He began his walk - which
possibly might not end that day - manfully,
and his courage was rewarded by soon reaching a number
of bushes that were literally loaded down with blackberries.
From these he made a hearty meal, and the old monkey
fairly revelled in them, for he ate all he possibly
could, and then stowed away enough in his cheeks to
make a good-sized luncheon when he should be hungry
again.
Refreshed very much by his breakfast
of fruit, Toby again started on his journey with renewed
vigor, and the world began to look very bright to
him. He had not thought that he might find berries
when the thoughts of starvation came into his mind,
and now that his hunger was satisfied he began to
believe that he might possibly be able to live, perhaps
for weeks, in the woods solely upon what he might
find growing there.
Shortly after he had had breakfast
he came upon a brook, which he thought was the same
upon whose banks he had encamped the first night he
spent in the woods, and, pulling off his clothes, he
waded into the deepest part, and had a most refreshing
bath, although the water was rather cold.

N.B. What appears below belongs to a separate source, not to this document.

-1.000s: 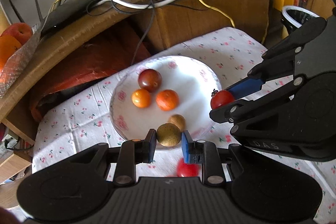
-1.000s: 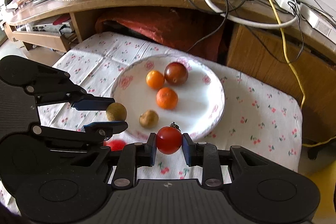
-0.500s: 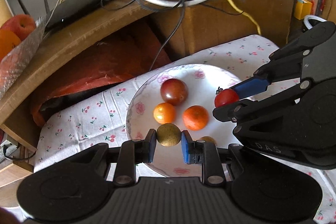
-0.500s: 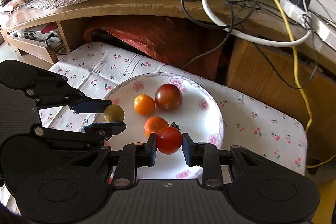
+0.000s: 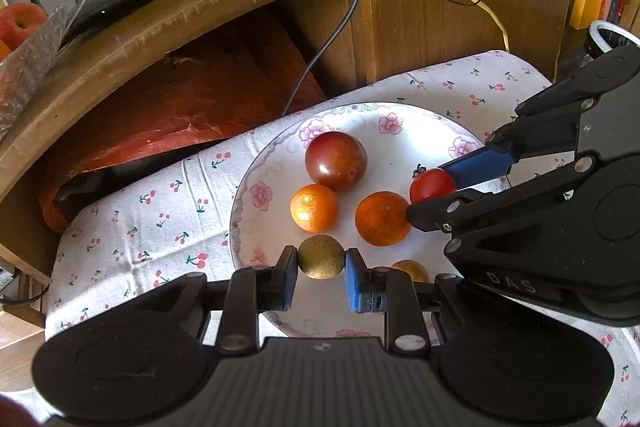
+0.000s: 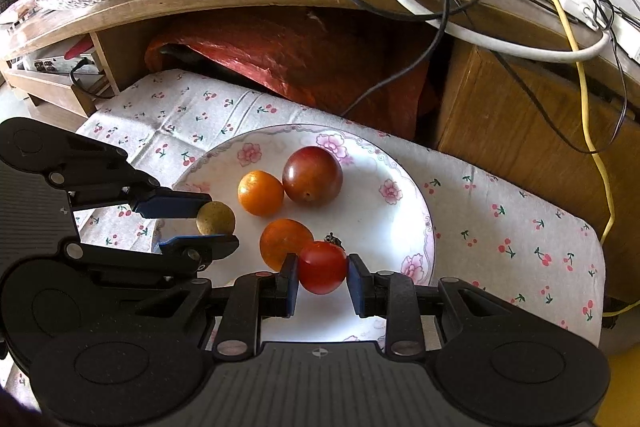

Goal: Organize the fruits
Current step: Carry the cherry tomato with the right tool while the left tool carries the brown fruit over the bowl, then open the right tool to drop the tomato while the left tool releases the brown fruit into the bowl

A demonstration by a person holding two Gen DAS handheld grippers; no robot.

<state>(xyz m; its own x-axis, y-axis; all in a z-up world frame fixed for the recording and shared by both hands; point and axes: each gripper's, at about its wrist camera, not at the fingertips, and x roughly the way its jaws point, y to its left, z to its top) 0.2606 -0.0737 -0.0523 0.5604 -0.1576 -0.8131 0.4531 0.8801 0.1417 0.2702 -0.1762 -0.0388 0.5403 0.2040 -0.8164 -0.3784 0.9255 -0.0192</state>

Not having any towels with which to
dry himself, he was obliged to sit in the sun until
the moisture had been dried from his skin and he could
put his clothes on once more. Then he started
out on his walk again, feeling that sooner or later
he would come out all right.
All this time he had been travelling
without any guide to tell him whether he was going
straight ahead or around in a circle, and he now concluded
to follow the course of the brook, believing that that
would lead him out of the forest some time.
During the forenoon he walked steadily,
but not so fast that he would get exhausted quickly,
and when by the position of the sun he judged that
it was noon he lay down on a mossy bank to rest.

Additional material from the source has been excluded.